True, ACT UP didn’t always play well with others. Early on there was a nasty name-calling war with New York’s biggest AIDS service organization, the Gay Men’s Health Crisis. They didn’t bother to let us Canadian activists know in advance that they planned to seize the stage at the Montreal International AIDS Conference in 1989. (But we did get to go along for the ride.) ACT UP figured its job was to be provocative, not popular.
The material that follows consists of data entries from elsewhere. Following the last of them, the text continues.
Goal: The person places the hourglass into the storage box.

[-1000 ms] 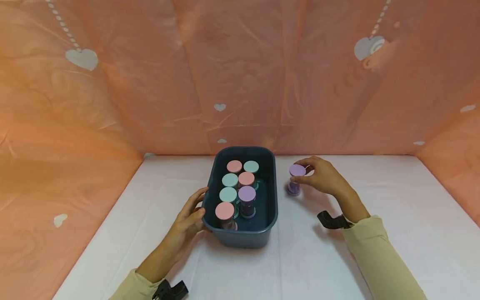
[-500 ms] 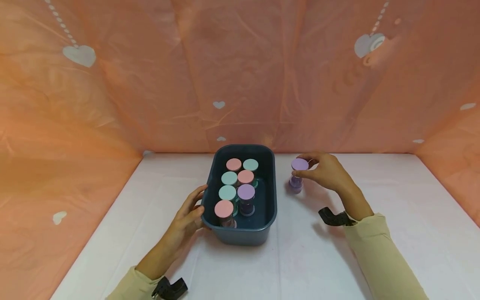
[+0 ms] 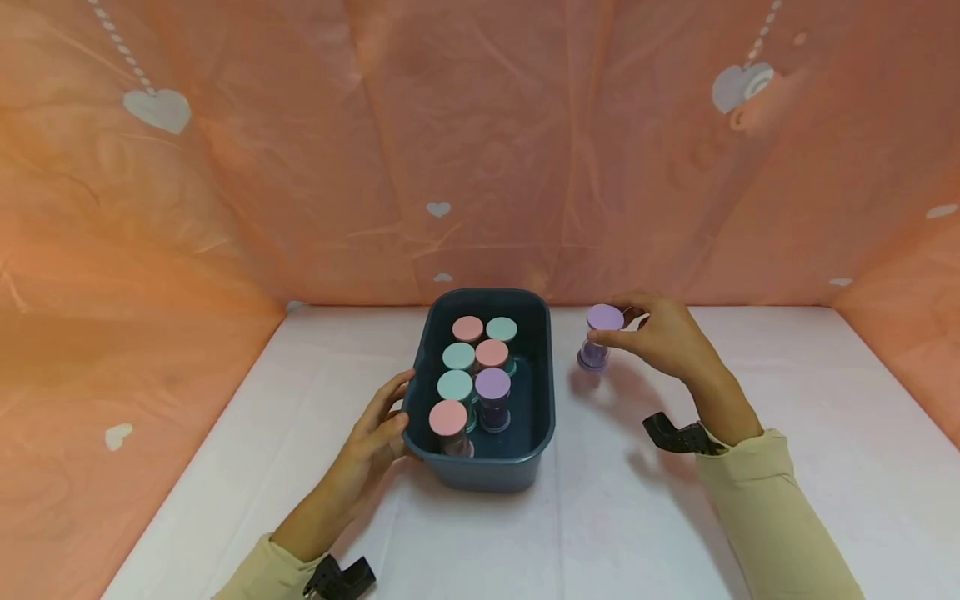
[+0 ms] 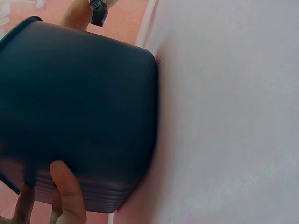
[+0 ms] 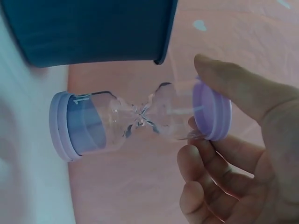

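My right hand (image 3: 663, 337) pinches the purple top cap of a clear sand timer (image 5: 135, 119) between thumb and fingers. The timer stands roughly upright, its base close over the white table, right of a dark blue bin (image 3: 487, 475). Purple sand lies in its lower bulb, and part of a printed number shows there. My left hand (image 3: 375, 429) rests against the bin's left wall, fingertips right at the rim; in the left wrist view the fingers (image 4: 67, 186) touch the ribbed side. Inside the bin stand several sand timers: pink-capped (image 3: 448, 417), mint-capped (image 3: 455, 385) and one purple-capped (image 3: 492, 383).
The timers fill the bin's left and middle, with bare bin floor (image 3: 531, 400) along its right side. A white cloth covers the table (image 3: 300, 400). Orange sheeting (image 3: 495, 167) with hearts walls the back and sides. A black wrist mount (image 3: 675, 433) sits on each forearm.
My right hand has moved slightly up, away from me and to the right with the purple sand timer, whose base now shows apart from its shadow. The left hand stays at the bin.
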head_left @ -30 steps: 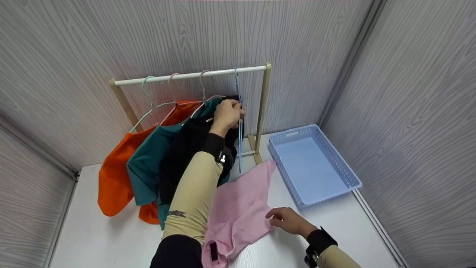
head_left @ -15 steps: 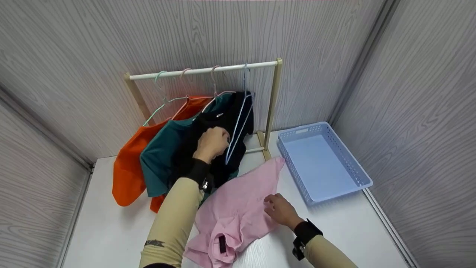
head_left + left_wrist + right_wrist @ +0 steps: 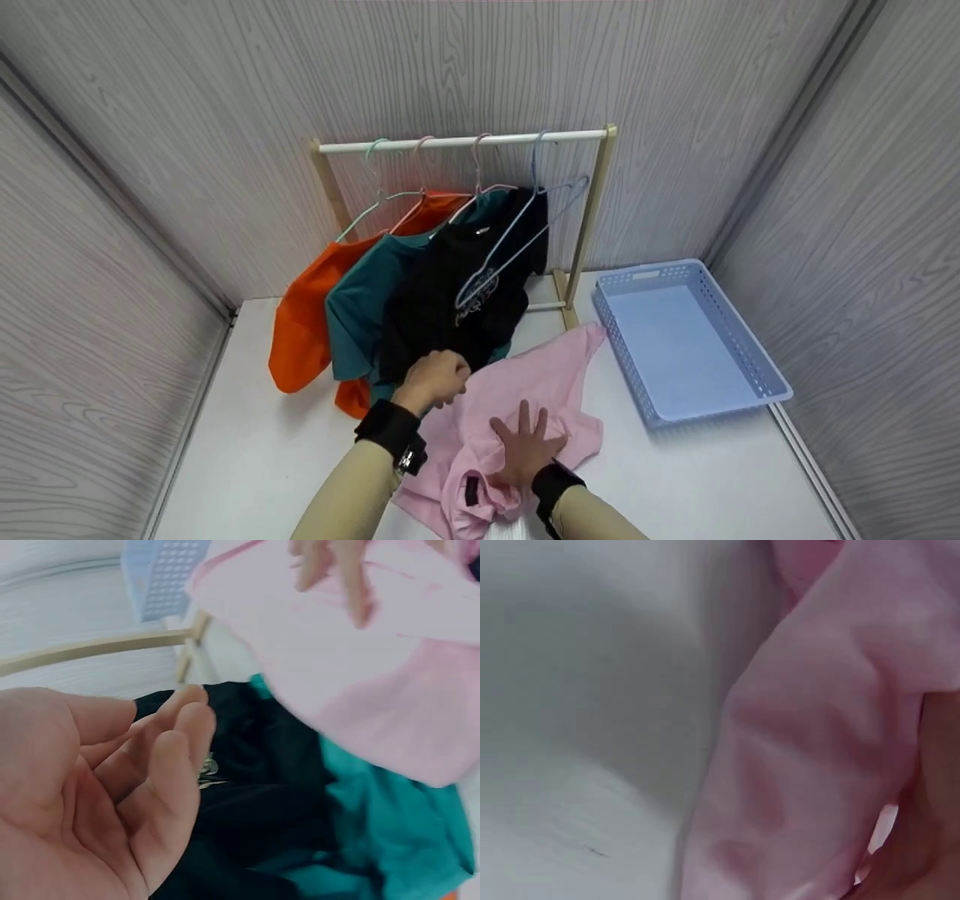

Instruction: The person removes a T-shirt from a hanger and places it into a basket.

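Note:
A pink shirt (image 3: 540, 375) lies spread on the white table, its collar with a dark label toward the near edge. My right hand (image 3: 525, 442) rests on it with fingers spread. My left hand (image 3: 435, 379) is just above the shirt's left side, in front of the hanging black shirt (image 3: 427, 300); in the left wrist view its fingers are loosely curled with nothing between them. A bare blue hanger (image 3: 517, 232) hangs at the right of the rack, slanting in front of the black shirt. The right wrist view shows mostly pink cloth and a sliver of hand.
The rack's white rail (image 3: 450, 142) also carries teal (image 3: 356, 315) and orange shirts (image 3: 300, 337) on hangers. A blue basket (image 3: 682, 345) stands on the right of the table (image 3: 232, 450). Wood-patterned panels enclose the back and sides.
My left hand has come down from beside the blue hanger toward the pink shirt. The hanger has swung outward. My right hand has moved left onto the shirt and spread its fingers.

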`<state>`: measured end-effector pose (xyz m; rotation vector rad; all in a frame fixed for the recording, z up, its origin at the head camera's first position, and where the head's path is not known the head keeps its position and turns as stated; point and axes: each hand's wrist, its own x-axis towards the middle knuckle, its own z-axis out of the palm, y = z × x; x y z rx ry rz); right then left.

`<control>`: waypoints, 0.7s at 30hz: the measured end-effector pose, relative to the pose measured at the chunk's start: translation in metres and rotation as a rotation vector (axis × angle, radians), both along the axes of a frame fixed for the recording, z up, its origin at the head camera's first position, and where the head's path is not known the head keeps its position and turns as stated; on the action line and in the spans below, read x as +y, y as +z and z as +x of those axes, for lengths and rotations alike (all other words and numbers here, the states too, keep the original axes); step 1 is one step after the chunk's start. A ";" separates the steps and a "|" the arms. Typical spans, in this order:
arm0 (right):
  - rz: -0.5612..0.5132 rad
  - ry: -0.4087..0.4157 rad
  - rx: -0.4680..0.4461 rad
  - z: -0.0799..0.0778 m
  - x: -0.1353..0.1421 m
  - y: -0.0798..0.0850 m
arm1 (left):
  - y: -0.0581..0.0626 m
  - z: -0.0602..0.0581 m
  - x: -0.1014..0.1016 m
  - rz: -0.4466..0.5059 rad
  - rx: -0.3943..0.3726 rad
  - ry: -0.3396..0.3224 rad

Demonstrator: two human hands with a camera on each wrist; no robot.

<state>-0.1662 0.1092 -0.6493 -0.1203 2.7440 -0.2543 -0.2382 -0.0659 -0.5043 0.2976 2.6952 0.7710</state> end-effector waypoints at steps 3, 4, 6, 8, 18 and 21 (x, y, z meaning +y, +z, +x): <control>0.067 0.012 0.145 0.002 0.005 -0.007 | -0.006 0.009 -0.003 0.001 -0.026 -0.004; 0.066 0.015 0.180 0.001 0.008 -0.008 | -0.007 0.011 -0.004 0.000 -0.031 0.000; 0.042 0.028 0.226 -0.001 0.016 -0.010 | -0.009 0.014 -0.007 -0.001 -0.040 0.009; -0.002 0.048 0.249 -0.004 0.025 -0.011 | -0.011 0.017 -0.009 -0.008 -0.054 0.008; -0.250 0.049 0.203 -0.021 0.077 0.001 | -0.018 0.026 -0.019 0.008 -0.171 0.055; -0.292 0.047 0.181 -0.029 0.088 0.017 | -0.016 0.028 -0.021 0.014 -0.187 0.068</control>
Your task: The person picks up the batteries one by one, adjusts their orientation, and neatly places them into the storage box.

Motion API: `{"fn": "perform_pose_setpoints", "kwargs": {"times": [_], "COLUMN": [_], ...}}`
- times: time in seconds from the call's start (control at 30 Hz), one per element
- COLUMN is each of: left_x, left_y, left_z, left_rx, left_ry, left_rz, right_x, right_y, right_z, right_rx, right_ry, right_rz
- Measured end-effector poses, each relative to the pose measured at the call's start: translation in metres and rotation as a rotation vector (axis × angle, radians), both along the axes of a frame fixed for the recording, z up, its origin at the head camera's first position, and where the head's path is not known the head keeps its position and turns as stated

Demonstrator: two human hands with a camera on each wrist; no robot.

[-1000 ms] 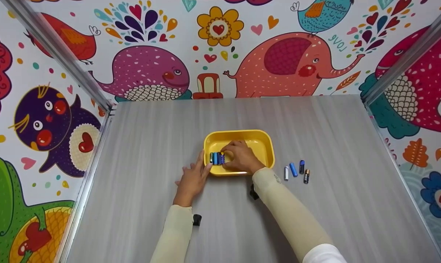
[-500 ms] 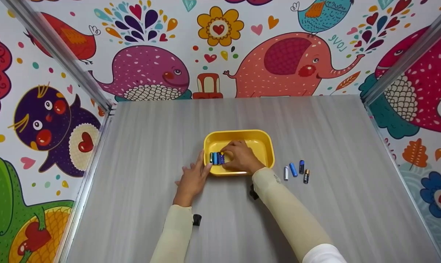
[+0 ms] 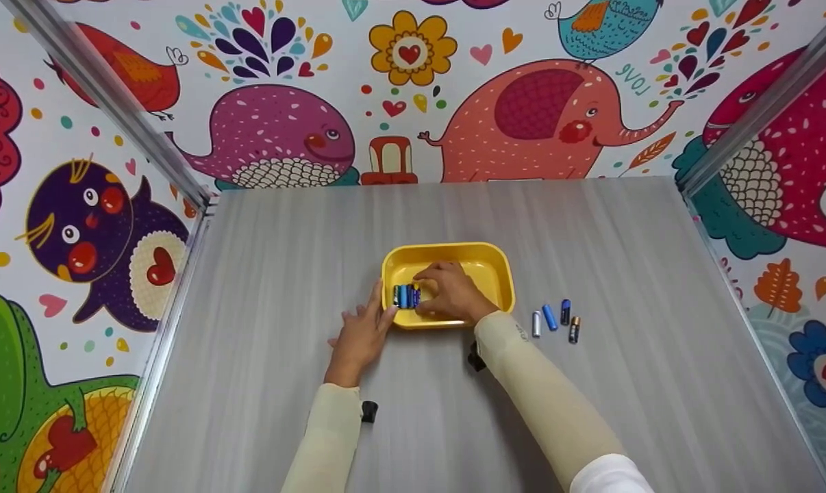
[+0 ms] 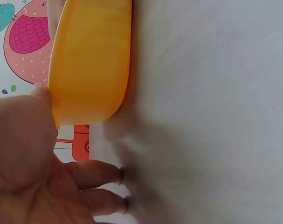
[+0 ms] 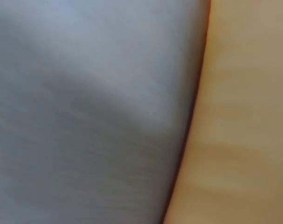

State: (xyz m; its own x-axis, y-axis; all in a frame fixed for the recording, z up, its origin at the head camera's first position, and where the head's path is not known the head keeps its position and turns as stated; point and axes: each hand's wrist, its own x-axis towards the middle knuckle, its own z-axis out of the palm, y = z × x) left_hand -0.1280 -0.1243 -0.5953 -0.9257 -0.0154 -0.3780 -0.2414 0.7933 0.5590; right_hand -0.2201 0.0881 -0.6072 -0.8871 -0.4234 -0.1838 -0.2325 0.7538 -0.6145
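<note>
Pinching the end battery (image 3: 415,296) with the curled right hand (image 3: 451,293), at the yellow tray's (image 3: 488,275) 9 o'clock; touching its 8 o'clock rim with the outstretched left hand (image 3: 359,335). Hardly shifted since a second ago. Leaving room toward the 2 o'clock edge, with four loose batteries (image 3: 550,318) outside at 4.

In the middle of the frame, your yellow tray (image 3: 492,277) looks like smooth, glossy plastic, light glinting along its lower rim. Right of it, you see a silver battery (image 3: 536,324) with a metallic sheen and a blue battery (image 3: 549,318) in a slick wrapper. Your grey tabletop (image 3: 283,274) has a streaked, wood-like grain, satin to matt. The posts (image 3: 105,89) at upper left and upper right look like brushed metal; your beige sleeves (image 3: 327,431) look like matt, smooth stretch cloth.
</note>
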Motion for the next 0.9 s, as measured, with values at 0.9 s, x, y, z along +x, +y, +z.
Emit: {"fn": "perform_pose_setpoints", "kwargs": {"times": [0.9], "left_x": [0.0], "left_y": [0.002], "left_z": [0.0], "left_rx": [-0.002], "left_ry": [-0.012], "left_rz": [0.015], "right_x": [0.012], "right_y": [0.061], "right_z": [0.098], "right_rx": [-0.195], "right_ry": [0.147], "right_rz": [-0.02]}}
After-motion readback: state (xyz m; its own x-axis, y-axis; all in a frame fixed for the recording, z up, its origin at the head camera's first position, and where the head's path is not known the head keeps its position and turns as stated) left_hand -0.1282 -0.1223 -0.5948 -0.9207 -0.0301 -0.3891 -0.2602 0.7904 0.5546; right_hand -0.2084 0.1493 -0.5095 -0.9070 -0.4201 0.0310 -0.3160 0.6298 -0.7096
While at first the concern was “getting drugs into bodies,” ACT UP quickly matured and developed a deeper analysis. It was not just a matter of generic individuals suffering from a virus who needed drugs. AIDS was a social problem. Racism, sexism, homophobia, poverty — all affected who got infected, who lived and who died. A criticism one sometimes hears of ACT UP was that it was just a bunch of entitled white boys. The powerful voices of women and ethnically diverse activists foregrounded in United in Anger give the lie to that notion. ACT UP took on the sexism of the drug-testing industry, which excluded women from trials; the racism of poverty and homelessness; the for-profit healthcare system that left the poor to die without treatment or care. When George Bush #1 launched his first invasion of Iraq, ACT UP filled the streets behind the banner “Money for AIDS Not for War.”

And today, as I’m writing this, ACT UP joined the Occupy movement to block Broadway at Wall St, demanding a financial speculation tax on stock market transactions to raise money to end the global epidemic and provide universal healthcare in the US.

And they did all this while continuing to be really sexy.

Which takes us back to the Trillium Program. While AAN! never developed civil disobedience to the high art ACT UP did in New York, we did disrupt question period in the provincial parliament. We chained ourselves to the furniture in the offices of the minister of health. We held massive die-ins at the Pride parade. We disrupted the NDP convention when Bob Rae was about to speak. And as a result, we won the Trillium Drug Program so that nobody in Ontario should have to get sick or die because they can’t afford medicine.

Without ACT UP’s example, I doubt that any of that would have happened.